YOUR OBJECTIVE: Transcribe only part of the material below: the lines from the one containing "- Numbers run" through the one containing "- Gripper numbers", inclusive, exactly as written.
◆ ◆ ◆ ◆ ◆ ◆ ◆
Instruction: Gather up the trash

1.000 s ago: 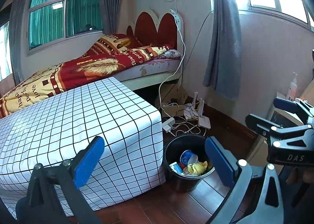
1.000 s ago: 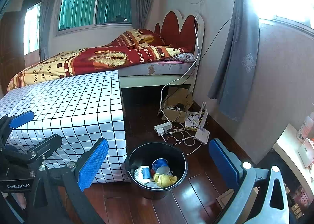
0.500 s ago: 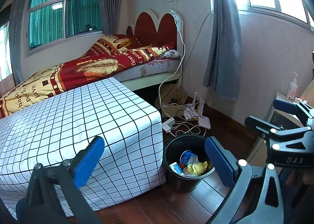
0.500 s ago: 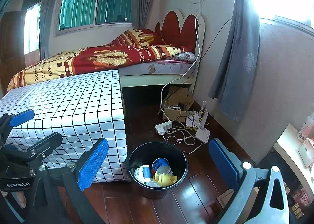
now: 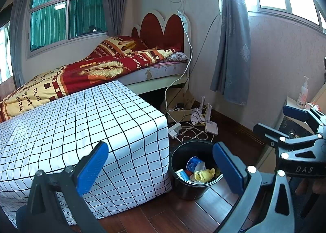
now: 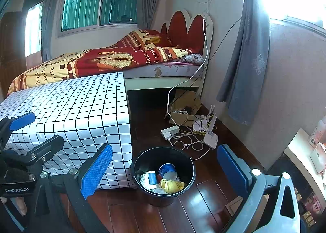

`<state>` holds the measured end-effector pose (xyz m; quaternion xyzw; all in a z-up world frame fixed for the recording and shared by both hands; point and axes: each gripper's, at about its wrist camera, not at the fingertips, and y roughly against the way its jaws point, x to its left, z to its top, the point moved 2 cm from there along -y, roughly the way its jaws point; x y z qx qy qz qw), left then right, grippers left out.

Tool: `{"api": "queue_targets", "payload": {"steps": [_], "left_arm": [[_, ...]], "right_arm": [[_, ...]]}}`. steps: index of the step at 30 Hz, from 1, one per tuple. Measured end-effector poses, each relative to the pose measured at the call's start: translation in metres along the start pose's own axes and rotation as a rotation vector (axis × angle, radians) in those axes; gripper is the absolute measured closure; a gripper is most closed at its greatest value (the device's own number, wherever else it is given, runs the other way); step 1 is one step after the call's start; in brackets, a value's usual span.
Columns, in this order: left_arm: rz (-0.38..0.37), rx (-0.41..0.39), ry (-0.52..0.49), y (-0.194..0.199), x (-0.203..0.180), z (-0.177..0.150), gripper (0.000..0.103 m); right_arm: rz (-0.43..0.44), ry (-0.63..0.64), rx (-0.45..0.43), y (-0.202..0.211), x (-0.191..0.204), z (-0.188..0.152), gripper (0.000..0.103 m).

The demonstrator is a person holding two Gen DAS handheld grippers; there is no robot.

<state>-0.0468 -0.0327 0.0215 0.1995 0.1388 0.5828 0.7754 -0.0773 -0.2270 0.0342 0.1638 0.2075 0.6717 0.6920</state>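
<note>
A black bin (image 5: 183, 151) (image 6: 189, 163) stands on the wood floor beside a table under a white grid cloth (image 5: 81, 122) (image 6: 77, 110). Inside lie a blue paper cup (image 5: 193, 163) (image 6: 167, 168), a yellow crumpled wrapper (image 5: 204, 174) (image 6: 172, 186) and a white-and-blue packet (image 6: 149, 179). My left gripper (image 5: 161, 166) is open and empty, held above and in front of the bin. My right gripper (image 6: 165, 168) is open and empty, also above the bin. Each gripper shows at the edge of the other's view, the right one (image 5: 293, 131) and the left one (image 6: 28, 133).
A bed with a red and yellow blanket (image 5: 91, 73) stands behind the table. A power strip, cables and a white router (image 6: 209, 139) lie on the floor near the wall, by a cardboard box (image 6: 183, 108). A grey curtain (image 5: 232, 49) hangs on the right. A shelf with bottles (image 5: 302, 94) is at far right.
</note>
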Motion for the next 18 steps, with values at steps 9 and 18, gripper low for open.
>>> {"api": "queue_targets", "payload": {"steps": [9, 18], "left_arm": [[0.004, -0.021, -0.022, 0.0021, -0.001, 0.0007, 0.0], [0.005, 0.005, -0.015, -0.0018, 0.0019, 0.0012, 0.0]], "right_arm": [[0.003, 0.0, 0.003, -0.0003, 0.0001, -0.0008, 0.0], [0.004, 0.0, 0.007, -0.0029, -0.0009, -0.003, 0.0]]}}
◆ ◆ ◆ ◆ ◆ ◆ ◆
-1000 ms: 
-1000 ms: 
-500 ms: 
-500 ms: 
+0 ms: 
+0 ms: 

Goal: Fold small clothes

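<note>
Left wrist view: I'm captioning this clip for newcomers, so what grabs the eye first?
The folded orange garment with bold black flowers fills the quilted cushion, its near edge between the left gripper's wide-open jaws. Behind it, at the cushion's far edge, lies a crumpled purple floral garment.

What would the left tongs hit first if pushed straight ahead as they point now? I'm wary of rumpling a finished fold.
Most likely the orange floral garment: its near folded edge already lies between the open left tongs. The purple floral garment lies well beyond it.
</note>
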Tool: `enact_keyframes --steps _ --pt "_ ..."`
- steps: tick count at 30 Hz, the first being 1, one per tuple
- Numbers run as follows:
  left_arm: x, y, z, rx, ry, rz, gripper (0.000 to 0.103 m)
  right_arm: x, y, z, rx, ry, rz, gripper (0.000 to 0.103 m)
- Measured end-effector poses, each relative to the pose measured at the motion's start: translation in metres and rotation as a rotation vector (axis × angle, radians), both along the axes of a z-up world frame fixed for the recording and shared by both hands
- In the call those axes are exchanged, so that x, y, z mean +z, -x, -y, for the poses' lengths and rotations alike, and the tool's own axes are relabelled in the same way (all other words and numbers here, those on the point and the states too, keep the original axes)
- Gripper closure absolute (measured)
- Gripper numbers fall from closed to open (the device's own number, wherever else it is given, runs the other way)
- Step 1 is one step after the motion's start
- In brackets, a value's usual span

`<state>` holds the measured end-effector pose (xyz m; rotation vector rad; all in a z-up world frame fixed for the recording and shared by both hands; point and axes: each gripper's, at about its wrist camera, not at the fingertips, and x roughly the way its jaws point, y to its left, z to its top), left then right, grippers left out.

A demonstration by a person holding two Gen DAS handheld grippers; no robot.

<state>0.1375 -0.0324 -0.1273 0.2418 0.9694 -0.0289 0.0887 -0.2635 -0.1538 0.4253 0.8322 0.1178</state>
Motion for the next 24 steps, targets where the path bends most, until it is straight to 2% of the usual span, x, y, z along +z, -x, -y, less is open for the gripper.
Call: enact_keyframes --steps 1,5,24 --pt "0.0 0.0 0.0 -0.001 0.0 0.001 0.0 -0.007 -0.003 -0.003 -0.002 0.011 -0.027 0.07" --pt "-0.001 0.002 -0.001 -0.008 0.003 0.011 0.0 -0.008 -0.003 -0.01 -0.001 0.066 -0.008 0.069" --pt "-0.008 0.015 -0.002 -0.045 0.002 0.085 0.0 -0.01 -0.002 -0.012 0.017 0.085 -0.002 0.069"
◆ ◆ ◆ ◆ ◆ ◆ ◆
ANSWER FOR THE TASK:
- Numbers run as follows:
  left_arm: x, y, z, rx, ry, rz, gripper (0.000 to 0.103 m)
  right_arm: x, y, z, rx, ry, rz, gripper (0.000 to 0.103 m)
- Measured end-effector poses, each relative to the pose measured at the motion's start: translation in metres and rotation as a rotation vector (axis × angle, radians), both along the axes of a z-up world frame fixed for the recording and shared by both hands
- In the call those axes are exchanged, so that x, y, z mean +z, -x, -y, for the poses' lengths and rotations alike, and the tool's own axes are relabelled in the same way (all other words and numbers here, those on the point and the states too, keep the original axes)
- Gripper closure absolute (measured)
- Gripper numbers fall from closed to open (the device's own number, wherever else it is given, runs the other way)

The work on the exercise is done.